Report how many lines of the material below contain the string "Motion". The reply is that number and no more.

┌──

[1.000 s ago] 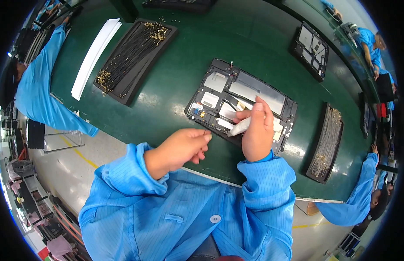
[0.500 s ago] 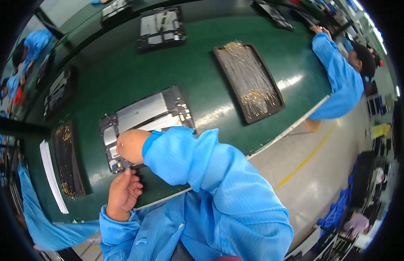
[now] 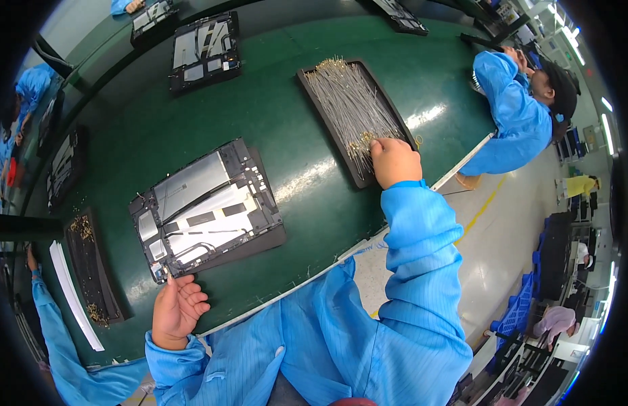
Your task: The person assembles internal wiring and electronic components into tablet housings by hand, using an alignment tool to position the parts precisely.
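An opened tablet (image 3: 199, 203) lies in front of me, its silver battery plates, black frame and small circuit parts showing. At its near left corner my left hand (image 3: 178, 311) rests palm up. One fingertip touches the corner, and the other fingers curl loosely apart. To the right, my right hand (image 3: 396, 162) reaches over the near end of a black tray (image 3: 329, 134). Its thumb and forefinger are pinched at the gold-coloured ends of the thin grey cables (image 3: 348, 101) heaped there. How many cables they grip is hidden.
More opened tablets (image 3: 204, 51) stand along the far side of the green table (image 3: 287, 128). At left are a dark tray (image 3: 94, 264) with gold-ended cables and a white strip (image 3: 76, 298). A co-worker in blue (image 3: 513, 115) works at the right edge.
My right hand has left the tablet and moved right to the cable tray, uncovering the tablet's near half. My left hand stays at the tablet's corner. The view has shifted slightly.
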The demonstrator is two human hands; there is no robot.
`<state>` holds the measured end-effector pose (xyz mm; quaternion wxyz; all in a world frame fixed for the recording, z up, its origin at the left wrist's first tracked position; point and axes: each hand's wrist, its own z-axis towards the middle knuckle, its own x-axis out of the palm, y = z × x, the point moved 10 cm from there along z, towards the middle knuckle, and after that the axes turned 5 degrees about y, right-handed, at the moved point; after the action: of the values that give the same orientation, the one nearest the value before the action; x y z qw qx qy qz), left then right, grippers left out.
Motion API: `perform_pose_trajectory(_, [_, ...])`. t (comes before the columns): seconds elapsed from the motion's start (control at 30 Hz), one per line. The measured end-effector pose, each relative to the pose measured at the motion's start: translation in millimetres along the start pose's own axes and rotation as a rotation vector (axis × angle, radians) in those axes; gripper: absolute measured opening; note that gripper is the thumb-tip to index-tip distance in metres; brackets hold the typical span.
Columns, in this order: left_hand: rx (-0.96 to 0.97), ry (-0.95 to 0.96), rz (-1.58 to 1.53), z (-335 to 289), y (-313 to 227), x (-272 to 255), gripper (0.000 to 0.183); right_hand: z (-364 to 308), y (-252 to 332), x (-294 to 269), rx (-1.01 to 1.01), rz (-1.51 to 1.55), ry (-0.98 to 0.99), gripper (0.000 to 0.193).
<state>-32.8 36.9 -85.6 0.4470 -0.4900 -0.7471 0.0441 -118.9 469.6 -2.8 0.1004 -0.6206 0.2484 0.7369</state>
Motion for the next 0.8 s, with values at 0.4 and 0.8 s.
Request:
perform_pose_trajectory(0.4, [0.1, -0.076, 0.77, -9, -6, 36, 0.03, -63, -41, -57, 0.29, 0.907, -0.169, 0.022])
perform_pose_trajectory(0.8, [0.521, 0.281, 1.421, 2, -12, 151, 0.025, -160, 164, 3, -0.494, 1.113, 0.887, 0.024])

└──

> _ANSWER SPACE_
2